» Work to complete:
Copy the listing below line for line, from its opening line to the one with "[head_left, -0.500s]", both included; stop there.

» Data segment:
++++++++++++++++++++

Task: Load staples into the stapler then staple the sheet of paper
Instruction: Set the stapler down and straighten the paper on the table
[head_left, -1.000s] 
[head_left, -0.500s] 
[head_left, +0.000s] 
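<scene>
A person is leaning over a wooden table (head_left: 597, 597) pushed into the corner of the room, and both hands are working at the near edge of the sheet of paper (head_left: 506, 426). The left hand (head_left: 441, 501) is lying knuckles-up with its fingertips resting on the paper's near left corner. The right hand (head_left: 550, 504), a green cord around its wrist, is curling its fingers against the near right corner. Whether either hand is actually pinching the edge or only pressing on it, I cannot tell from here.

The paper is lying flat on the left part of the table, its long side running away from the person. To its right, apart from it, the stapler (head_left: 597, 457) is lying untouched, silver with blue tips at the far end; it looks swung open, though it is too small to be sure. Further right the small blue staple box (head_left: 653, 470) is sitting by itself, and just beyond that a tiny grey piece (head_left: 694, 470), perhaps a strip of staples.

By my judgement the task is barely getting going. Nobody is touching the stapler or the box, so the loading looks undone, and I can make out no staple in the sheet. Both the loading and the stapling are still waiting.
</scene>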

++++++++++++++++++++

» Completed exercise:
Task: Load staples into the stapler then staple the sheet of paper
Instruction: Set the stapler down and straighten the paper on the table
[head_left, -1.000s] 
[head_left, -0.500s] 

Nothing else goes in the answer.